KAFKA-15931: Reopen TransactionIndex if channel is closed
Cached TransactionIndex may get closed if interrupted, causing following calls to always fail with ClosedChannelException, and forcing process to be restarted. In order to avoid this issue, a new method is exposed by TransactionIndex to validate state of channel; and index is reopened if closed.
Committer Checklist (excluded from commit message)
- [ ] Verify design and implementation
- [ ] Verify test coverage and CI build status
- [ ] Verify documentation (including upgrade notes)
Bump! @satishd @kamalcph can we get this review going? Thanks!
Thanks for the patch @jeqo!
I was able to reproduce the exception mentioned in the ticket by calling close in-middle of collecting the aborted transactions. The fix doesn't resolve the issue. Could you please write a unit test to ensure that the issue gets resolved?
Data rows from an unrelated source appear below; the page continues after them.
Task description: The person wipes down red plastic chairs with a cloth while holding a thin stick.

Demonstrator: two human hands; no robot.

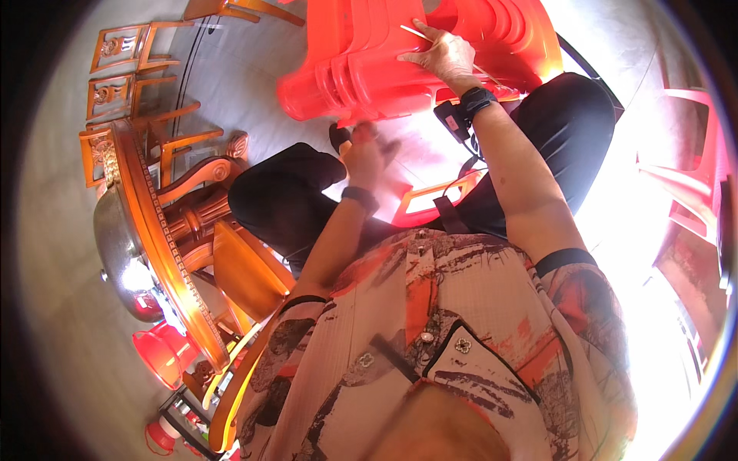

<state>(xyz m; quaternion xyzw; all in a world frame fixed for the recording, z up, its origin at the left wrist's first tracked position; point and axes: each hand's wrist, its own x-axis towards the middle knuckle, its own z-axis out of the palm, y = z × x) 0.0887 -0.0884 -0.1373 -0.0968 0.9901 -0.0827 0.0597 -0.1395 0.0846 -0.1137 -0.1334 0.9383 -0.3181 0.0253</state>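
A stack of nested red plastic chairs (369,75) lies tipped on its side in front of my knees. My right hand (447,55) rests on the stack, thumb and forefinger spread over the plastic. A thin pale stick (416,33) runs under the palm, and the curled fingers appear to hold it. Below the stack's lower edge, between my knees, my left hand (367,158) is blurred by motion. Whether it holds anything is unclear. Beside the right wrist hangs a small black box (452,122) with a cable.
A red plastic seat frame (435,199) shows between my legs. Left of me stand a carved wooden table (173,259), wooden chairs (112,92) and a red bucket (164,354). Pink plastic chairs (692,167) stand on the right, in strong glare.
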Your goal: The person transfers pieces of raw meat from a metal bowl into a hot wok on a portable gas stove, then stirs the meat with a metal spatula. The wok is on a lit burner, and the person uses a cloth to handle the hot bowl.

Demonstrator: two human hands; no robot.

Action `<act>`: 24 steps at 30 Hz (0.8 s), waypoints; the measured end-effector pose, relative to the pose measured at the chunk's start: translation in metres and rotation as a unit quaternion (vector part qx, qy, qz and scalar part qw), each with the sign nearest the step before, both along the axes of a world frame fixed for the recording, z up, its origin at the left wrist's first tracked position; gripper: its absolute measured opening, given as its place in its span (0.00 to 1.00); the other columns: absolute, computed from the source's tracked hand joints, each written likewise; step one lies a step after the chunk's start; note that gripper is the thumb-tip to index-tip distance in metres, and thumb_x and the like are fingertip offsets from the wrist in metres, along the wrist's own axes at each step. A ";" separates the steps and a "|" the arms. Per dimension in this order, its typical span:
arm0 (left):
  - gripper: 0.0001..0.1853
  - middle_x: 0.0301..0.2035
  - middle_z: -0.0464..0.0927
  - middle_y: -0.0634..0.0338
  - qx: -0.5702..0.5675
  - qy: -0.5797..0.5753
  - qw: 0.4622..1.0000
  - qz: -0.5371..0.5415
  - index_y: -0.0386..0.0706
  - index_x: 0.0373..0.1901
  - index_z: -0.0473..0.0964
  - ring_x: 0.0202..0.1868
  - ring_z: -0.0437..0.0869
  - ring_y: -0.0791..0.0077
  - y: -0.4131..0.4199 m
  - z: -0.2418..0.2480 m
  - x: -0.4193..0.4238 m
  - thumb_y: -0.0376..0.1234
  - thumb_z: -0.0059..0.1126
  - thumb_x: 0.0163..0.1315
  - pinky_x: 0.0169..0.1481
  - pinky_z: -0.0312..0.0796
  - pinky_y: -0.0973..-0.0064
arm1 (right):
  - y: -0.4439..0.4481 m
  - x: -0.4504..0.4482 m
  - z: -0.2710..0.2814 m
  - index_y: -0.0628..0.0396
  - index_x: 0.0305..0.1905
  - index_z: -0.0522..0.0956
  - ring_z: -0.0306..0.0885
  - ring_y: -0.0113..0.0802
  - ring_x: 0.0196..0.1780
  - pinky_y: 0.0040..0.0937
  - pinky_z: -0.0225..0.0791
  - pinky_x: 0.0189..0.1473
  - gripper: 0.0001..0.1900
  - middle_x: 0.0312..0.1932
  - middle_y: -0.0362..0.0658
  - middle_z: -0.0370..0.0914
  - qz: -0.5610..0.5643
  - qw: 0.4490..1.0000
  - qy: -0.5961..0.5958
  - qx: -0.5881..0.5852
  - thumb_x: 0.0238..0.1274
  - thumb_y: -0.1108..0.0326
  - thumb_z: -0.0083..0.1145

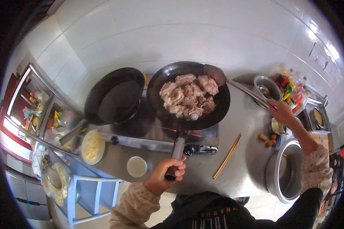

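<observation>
My left hand (169, 173) grips the handle (178, 148) of a dark wok (189, 125), which sits over a gas stove (157, 144) where an orange glow shows beneath it. Chunks of pale brown meat (186, 96) lie in the wok, with a small round whitish piece at their near edge. My right hand (281, 111) holds a wok spatula (246, 93) by the end of its long metal handle. The spatula's dark blade (215, 73) rests at the wok's upper right rim, beside the meat.
Left of the wok, a second dark wok (117, 94) stands tilted. A plate of yellow food (93, 147), a white bowl (137, 166) and wooden chopsticks (227, 157) lie in front. Rightward are a large metal basin (271, 171), a metal pot (267, 86) and several bottles (293, 93).
</observation>
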State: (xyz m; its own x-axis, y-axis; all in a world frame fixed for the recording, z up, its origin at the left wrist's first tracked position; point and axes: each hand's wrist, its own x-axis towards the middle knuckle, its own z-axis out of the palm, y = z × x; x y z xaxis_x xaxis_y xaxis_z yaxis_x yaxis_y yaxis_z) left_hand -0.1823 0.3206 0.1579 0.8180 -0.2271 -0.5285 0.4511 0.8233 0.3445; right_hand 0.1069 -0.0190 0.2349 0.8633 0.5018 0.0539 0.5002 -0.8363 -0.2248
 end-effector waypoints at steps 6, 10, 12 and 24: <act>0.15 0.26 0.63 0.66 0.024 0.000 1.000 0.003 0.38 0.46 0.66 0.21 0.63 0.84 -0.003 0.009 0.000 0.30 0.49 0.56 0.23 0.55 0.85 | -0.030 -0.017 0.016 0.53 0.55 0.73 0.77 0.47 0.45 0.40 0.67 0.49 0.22 0.38 0.53 0.79 0.007 0.999 -0.011 0.039 0.53 0.65 0.54; 0.16 0.26 0.63 0.66 0.035 0.014 0.999 0.000 0.38 0.47 0.65 0.21 0.63 0.84 -0.004 0.011 0.001 0.30 0.49 0.55 0.23 0.55 0.85 | -0.026 0.007 0.024 0.53 0.55 0.74 0.79 0.42 0.41 0.37 0.69 0.47 0.21 0.39 0.53 0.79 -0.009 1.000 -0.011 0.025 0.55 0.64 0.53; 0.17 0.26 0.63 0.66 0.042 0.024 0.999 -0.001 0.38 0.47 0.65 0.21 0.63 0.83 -0.003 0.010 0.001 0.30 0.49 0.55 0.23 0.55 0.85 | -0.013 0.034 0.029 0.55 0.53 0.74 0.79 0.41 0.38 0.37 0.70 0.44 0.19 0.33 0.51 0.79 0.045 0.997 -0.063 -0.013 0.56 0.62 0.51; 0.21 0.25 0.64 0.64 0.019 0.061 0.998 -0.009 0.39 0.49 0.63 0.20 0.64 0.81 -0.005 0.013 0.006 0.31 0.54 0.52 0.24 0.58 0.80 | 0.102 0.163 0.025 0.58 0.34 0.74 0.60 0.24 0.10 0.27 0.57 0.11 0.14 0.09 0.37 0.61 0.054 0.933 0.354 -0.038 0.60 0.56 0.52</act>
State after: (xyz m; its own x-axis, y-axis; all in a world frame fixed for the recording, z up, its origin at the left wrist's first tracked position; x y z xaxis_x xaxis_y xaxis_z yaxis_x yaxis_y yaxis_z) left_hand -0.1765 0.3157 0.1714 0.7433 -0.2194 -0.6319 0.5067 0.8014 0.3178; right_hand 0.2694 0.0826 0.2596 0.6138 0.5668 -0.5495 0.3303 -0.8166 -0.4733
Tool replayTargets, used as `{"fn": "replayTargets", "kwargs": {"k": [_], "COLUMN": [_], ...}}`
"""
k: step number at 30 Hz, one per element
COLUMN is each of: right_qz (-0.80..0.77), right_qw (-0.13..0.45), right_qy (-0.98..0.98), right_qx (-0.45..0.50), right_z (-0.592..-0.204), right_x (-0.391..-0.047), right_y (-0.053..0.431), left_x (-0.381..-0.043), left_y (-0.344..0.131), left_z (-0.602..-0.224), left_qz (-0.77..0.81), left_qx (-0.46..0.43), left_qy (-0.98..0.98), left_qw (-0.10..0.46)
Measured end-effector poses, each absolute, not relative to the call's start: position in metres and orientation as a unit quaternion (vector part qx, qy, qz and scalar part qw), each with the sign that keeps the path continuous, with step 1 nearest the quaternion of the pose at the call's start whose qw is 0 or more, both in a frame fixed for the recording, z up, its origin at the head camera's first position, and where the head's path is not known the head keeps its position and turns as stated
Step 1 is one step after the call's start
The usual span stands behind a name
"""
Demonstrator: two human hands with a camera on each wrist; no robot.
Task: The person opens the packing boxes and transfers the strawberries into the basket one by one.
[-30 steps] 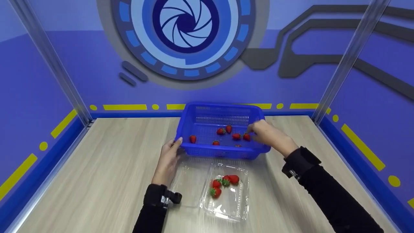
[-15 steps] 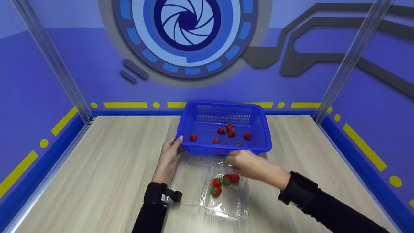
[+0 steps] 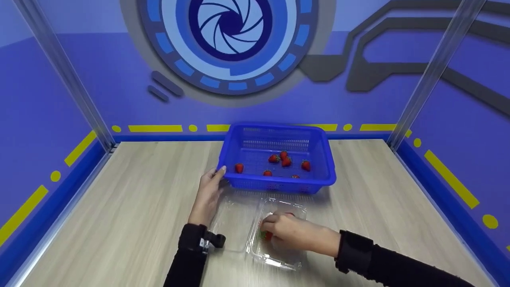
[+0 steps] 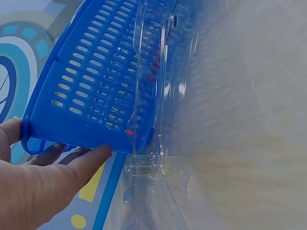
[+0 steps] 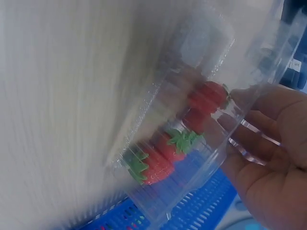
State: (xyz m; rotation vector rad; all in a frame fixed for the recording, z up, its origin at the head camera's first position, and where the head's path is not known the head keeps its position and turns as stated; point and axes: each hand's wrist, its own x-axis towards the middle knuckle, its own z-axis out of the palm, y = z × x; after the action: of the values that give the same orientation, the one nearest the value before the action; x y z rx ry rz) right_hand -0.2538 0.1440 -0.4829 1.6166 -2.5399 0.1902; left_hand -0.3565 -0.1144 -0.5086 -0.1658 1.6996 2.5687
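Note:
In the head view a blue plastic basket [image 3: 255,180] holds several strawberries [image 3: 286,161] on its floor. My left hand [image 3: 205,195] grips its near left corner, with thumb at the rim; the left wrist view shows fingers along the slotted side. In front of the basket lies a clear plastic clamshell box [image 3: 279,262] with its lid [image 3: 237,235] spread to the left. Inside the box, my right hand [image 3: 295,232] has curled fingers down among the berries. In the right wrist view, its fingertips are at a strawberry's [image 5: 207,98] leafy top, while other strawberries [image 5: 151,167] lie nearby.
A pale wood-grain table [image 3: 131,207] carries everything. Behind the basket stands a blue-purple printed back wall [image 3: 179,115], and side walls [image 3: 36,131] close in left and right, with metal posts at the corners.
My right hand has moved from the right side of the basket down and left into the clear box. One strawberry in the basket has shifted left. My left hand stays at the basket's corner.

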Motion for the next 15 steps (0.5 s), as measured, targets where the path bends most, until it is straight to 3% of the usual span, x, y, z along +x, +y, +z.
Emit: {"fn": "replayTargets", "kwargs": {"k": [8, 15], "right_qz": [0.057, 0.053], "right_qw": [0.018, 0.013], "right_qy": [-0.845, -0.856], "right_qx": [0.531, 0.515], "right_z": [-0.4849, -0.4872], "right_x": [-0.2507, -0.2473], "right_y": [0.14, 0.1365], "left_x": [-0.3576, -0.3562], "left_y": [-0.115, -0.1139], "left_z": [-0.5084, -0.5083], "left_qz": [0.83, 0.833], "left_qx": [-0.062, -0.048], "left_qy": [0.554, 0.551], "left_qw": [0.025, 0.02]}}
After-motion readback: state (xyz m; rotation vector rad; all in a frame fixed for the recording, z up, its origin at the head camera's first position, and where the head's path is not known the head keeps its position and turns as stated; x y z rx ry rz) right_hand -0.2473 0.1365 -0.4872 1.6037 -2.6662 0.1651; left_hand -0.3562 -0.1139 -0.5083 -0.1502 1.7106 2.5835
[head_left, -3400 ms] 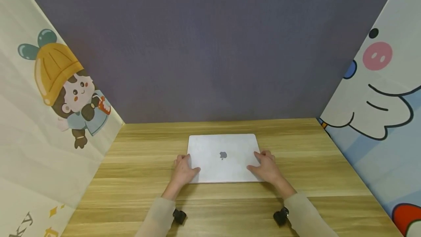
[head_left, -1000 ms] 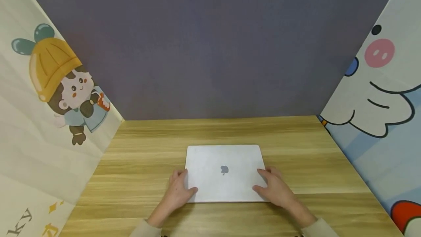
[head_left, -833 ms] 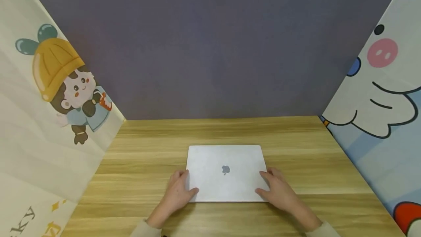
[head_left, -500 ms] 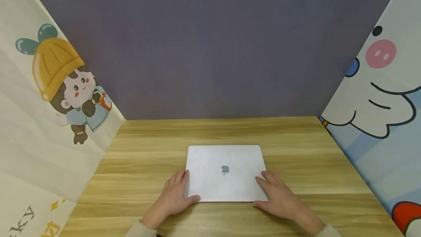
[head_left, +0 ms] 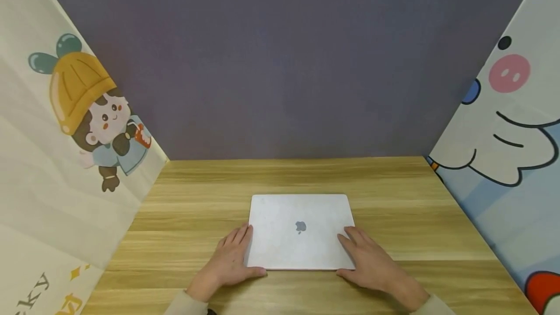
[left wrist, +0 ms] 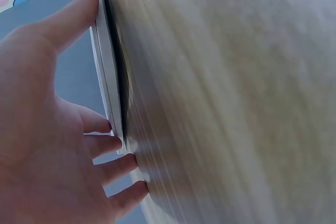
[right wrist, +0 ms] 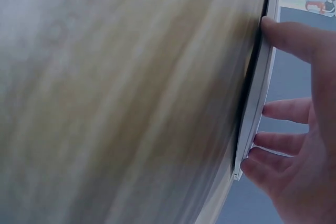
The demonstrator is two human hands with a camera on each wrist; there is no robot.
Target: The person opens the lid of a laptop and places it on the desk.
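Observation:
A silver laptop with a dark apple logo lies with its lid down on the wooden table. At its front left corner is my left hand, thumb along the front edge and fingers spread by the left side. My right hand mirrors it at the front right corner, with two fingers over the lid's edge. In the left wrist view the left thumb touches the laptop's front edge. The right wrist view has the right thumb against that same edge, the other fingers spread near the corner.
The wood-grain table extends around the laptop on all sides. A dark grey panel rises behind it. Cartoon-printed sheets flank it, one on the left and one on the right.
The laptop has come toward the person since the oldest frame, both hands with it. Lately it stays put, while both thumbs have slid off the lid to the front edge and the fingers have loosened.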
https://github.com/apache/kafka/blob/trunk/storage/src/main/java/org/apache/kafka/storage/internals/log/TransactionIndex.java#L177
org.apache.kafka.common.KafkaException: Failed read position from the transaction index /var/folders/bq/w6tnkbq964q8sqpvj4fbmjr40000gq/T/kafka9502115127128961380.tmp
at org.apache.kafka.storage.internals.log.TransactionIndex$1.hasNext(TransactionIndex.java:245)
at org.apache.kafka.storage.internals.log.TransactionIndex.collectAbortedTxns(TransactionIndex.java:176)
at kafka.log.TransactionIndexTest.testCollectAbortedTxnsDuringClose(TransactionIndexTest.scala:210)
at java.base/jdk.internal.reflect.NativeMethodAccessorImpl.invoke0(Native Method)
...
Caused by: java.nio.channels.ClosedChannelException
at java.base/sun.nio.ch.FileChannelImpl.ensureOpen(FileChannelImpl.java:150)
at java.base/sun.nio.ch.FileChannelImpl.position(FileChannelImpl.java:325)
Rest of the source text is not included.